Audierne opened this issue on Dec 15, 2009 · 9 posts
SentinelJeff posted Tue, 05 January 2010 at 8:21 PM
Point at should be used judiciously. I've never used point at on a body part. I've only used it with lights and cameras. With camera less than lights. that's because having the camera absolutely point at a human object will cause the camera to wobble and shake as the human moves, since we don't move in straight lines, and since as we walk. we bounce up and down.
I would probably always prefer to select the head and then scroll all the way to the bottom and use the eyes left right and up down and key frames to control the eyes.
In a movie, I might have eyes track a plane flying by, but not a person. We don't track people or really even planes that way. Our eyes dart around, even following something smooth like a plane landing. We'll follow it so much and then dart to center it. Our eyes use very reactive muscles like in grasshopper legs. It's difficult for them not to dart. So smooth or wobbly smooth eye movement will seem drunk. I would also line up most blinking with eyeball movement since I can't seem to turn my own head and eyes much without blinking.

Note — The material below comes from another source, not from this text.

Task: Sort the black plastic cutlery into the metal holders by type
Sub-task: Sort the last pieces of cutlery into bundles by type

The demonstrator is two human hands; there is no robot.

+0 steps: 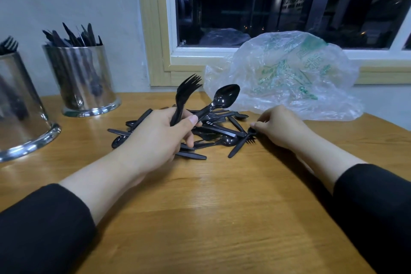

One time I thought I had the whole point at thing beat by having the camera point at an offset of the hips, but as the model walked past the camera, the camera wobbled more and more, both up and down and tilting left and right. It made it seem like she made the ground shake more as she got near. Even when she was far away, doing her modeling moves, the camera followed her too much. She doesn't belong always in the center. that's amateurish. So I shot her approach with a different camera.